> **Exercise goal**:
Transcribe the lines below exactly. No image belongs in the transcription.

> **Provided data**:
[Start of section]
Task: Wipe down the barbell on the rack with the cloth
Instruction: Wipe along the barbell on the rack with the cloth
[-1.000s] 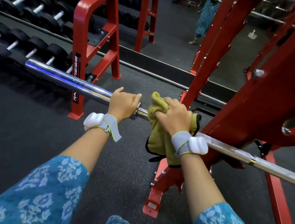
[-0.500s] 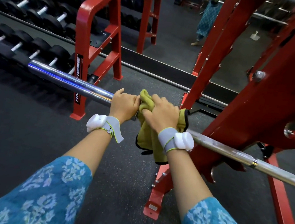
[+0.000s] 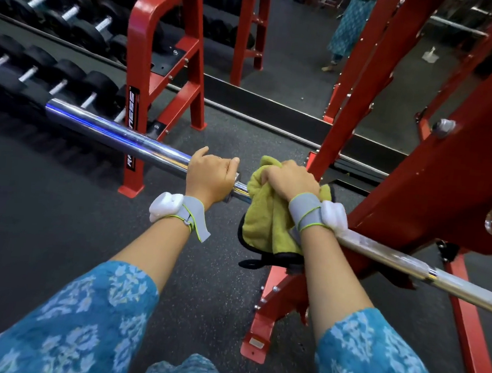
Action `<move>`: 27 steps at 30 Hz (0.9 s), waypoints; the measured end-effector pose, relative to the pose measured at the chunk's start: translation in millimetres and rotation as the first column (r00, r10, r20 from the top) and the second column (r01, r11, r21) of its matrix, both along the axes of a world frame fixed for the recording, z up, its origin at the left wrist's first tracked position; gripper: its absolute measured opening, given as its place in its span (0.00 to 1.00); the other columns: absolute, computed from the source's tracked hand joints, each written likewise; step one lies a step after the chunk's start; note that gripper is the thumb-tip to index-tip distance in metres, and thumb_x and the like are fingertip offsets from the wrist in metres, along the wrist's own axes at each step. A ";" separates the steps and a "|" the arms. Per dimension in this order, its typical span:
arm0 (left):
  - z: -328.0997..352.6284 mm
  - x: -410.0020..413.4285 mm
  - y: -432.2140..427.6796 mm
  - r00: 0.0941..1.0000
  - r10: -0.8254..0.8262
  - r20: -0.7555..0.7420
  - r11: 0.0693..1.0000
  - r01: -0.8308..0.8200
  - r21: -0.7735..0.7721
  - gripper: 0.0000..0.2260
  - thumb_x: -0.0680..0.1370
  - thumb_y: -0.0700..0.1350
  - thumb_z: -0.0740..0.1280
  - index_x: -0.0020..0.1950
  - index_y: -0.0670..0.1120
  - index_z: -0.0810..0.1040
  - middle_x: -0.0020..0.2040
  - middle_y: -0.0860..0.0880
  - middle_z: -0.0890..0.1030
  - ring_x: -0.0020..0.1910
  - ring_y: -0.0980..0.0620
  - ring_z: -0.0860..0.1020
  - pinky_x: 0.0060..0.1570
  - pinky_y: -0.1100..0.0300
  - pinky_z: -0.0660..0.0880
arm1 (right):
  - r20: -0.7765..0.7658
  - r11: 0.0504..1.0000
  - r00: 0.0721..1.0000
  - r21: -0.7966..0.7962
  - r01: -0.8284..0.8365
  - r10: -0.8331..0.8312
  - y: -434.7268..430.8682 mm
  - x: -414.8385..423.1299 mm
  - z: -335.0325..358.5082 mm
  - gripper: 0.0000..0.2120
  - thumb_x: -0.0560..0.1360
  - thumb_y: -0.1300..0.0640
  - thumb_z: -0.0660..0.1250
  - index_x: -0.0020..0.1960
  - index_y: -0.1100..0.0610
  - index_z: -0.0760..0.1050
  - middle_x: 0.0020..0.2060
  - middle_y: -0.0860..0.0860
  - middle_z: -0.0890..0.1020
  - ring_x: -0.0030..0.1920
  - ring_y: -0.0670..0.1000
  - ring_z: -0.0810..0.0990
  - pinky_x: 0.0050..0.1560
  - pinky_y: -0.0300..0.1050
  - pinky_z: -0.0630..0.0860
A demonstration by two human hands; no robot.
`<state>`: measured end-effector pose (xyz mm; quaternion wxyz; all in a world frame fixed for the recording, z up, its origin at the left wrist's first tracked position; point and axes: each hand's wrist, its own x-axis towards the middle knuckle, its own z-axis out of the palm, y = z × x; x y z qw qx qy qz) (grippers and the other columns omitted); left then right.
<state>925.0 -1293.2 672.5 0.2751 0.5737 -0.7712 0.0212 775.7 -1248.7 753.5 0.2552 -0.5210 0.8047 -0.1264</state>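
Observation:
A chrome barbell [image 3: 118, 133] lies across the red rack [image 3: 435, 185], running from upper left to lower right. My left hand [image 3: 210, 177] grips the bar at the inner end of its thick sleeve. My right hand [image 3: 291, 181] is closed around a yellow-green cloth [image 3: 265, 217] wrapped over the thin shaft just right of the collar. The cloth hangs below the bar, its black edging showing at the bottom. A short bare piece of shaft shows between my hands. Right of my wrist the shaft [image 3: 410, 266] looks dull and smeared.
Rows of black dumbbells [image 3: 69, 81] fill a red-framed rack [image 3: 165, 69] at the left. A mirror at the back shows a person in blue. The red rack's foot [image 3: 258, 339] stands on the dark rubber floor below my right arm.
My right hand slid the cloth left along the shaft until it met my left hand, then back right a little. My left hand kept its grip on the bar.

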 end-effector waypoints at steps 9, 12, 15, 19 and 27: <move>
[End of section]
> **Task answer**:
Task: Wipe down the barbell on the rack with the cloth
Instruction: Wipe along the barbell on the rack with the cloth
[-1.000s] 
[-0.500s] 
[+0.000s] 
Action `<move>`: 27 steps at 30 Hz (0.9 s), waypoints; the measured end-effector pose, relative to the pose measured at the chunk's start: translation in millimetres and rotation as the first column (r00, r10, r20 from the top) and the second column (r01, r11, r21) of its matrix, both along the axes of a world frame fixed for the recording, z up, its origin at the left wrist's first tracked position; gripper: its absolute measured opening, given as its place in its span (0.00 to 1.00); the other columns: absolute, computed from the source's tracked hand joints, each written likewise; step one lies a step after the chunk's start; note that gripper is the thumb-tip to index-tip distance in metres, and thumb_x and the like are fingertip offsets from the wrist in metres, along the wrist's own axes at each step. A ";" separates the steps and a "|" the arms. Per dimension in this order, its typical span:
arm0 (left):
  - z: -328.0997..352.6284 mm
  - x: -410.0020..413.4285 mm
  - y: -432.2140..427.6796 mm
  - r00: 0.0941..1.0000
  - r10: -0.8254..0.8262
  - r20: -0.7555..0.7420
  - r11: 0.0693..1.0000
  - r01: -0.8308..0.8200
  - r21: -0.7735..0.7721
  - gripper: 0.0000..0.2260
  - thumb_x: -0.0680..0.1370
  - thumb_y: -0.0700..0.1350
  - thumb_z: -0.0740..0.1280
  - index_x: -0.0020..0.1950
  - index_y: -0.0670..0.1120
  - index_z: -0.0810..0.1040
  - middle_x: -0.0020..0.2040
  - middle_y: -0.0860..0.0880
  - middle_z: -0.0890..0.1030
  - ring_x: -0.0020..0.1910
  - ring_y: -0.0980..0.0620
  - ring_z: -0.0860..0.1020
  - pinky_x: 0.0060..0.1570
  - pinky_y: -0.1100..0.0300
  - pinky_z: -0.0660..0.0880
arm1 (right):
  - r20: -0.7765..0.7658
  - r11: 0.0504..1.0000
  - r00: 0.0721..1.0000
  - r21: -0.7966..0.7962
  - r01: -0.8284..0.8365
  - r10: -0.8331..0.8312
  - y: -434.7268..430.8682 mm
  - x: -414.8385..423.1299 mm
  - z: -335.0325..358.5082 mm
  - gripper: 0.0000..0.2120
  - thumb_x: -0.0560..0.1360
  - thumb_y: -0.1300..0.0640
  - thumb_z: -0.0660..0.1250
  - index_x: -0.0020..0.1960
  - index_y: -0.1100..0.0610
  - index_z: -0.0760..0.1050
  - middle_x: 0.0020..0.2060
  - middle_y: -0.0860..0.0860
  - middle_z: -0.0890..0.1020
  - ring_x: -0.0030..0.1920
  - ring_y: -0.0670..0.1000
  - ring_z: -0.0810..0.0990
  - pinky_x: 0.0050..0.1560
  - pinky_y: -0.0300..0.1050
  - pinky_z: -0.0630..0.0860
A demonstration by two human hands; no robot.
`<state>`: measured end-effector pose (xyz mm; quaternion wxyz; all in a world frame fixed for the recording, z up, its origin at the left wrist's first tracked position; point and axes: each hand's wrist, its own x-axis towards the middle knuckle, its own z-axis out of the palm, y = z × x; x y z qw qx qy qz) (grippers and the other columns omitted); left then right.
<state>925.0 -1293.2 672.5 0.2751 0.5737 -0.7712 0.0212 775.7 -1248.7 753.5 0.2552 -0.5210 0.8047 -0.1264</state>
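Observation:
A chrome barbell [image 3: 118, 133] lies across the red rack [image 3: 435, 185], running from upper left to lower right. My left hand [image 3: 210, 177] grips the bar at the inner end of its thick sleeve. My right hand [image 3: 291, 181] is closed around a yellow-green cloth [image 3: 265, 217] wrapped over the thin shaft just right of the collar. The cloth hangs below the bar, its black edging showing at the bottom. A short bare piece of shaft shows between my hands. Right of my wrist the shaft [image 3: 410, 266] looks dull and smeared.
Rows of black dumbbells [image 3: 69, 81] fill a red-framed rack [image 3: 165, 69] at the left. A mirror at the back shows a person in blue. The red rack's foot [image 3: 258, 339] stands on the dark rubber floor below my right arm.
My right hand slid the cloth left along the shaft until it met my left hand, then back right a little. My left hand kept its grip on the bar.
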
 end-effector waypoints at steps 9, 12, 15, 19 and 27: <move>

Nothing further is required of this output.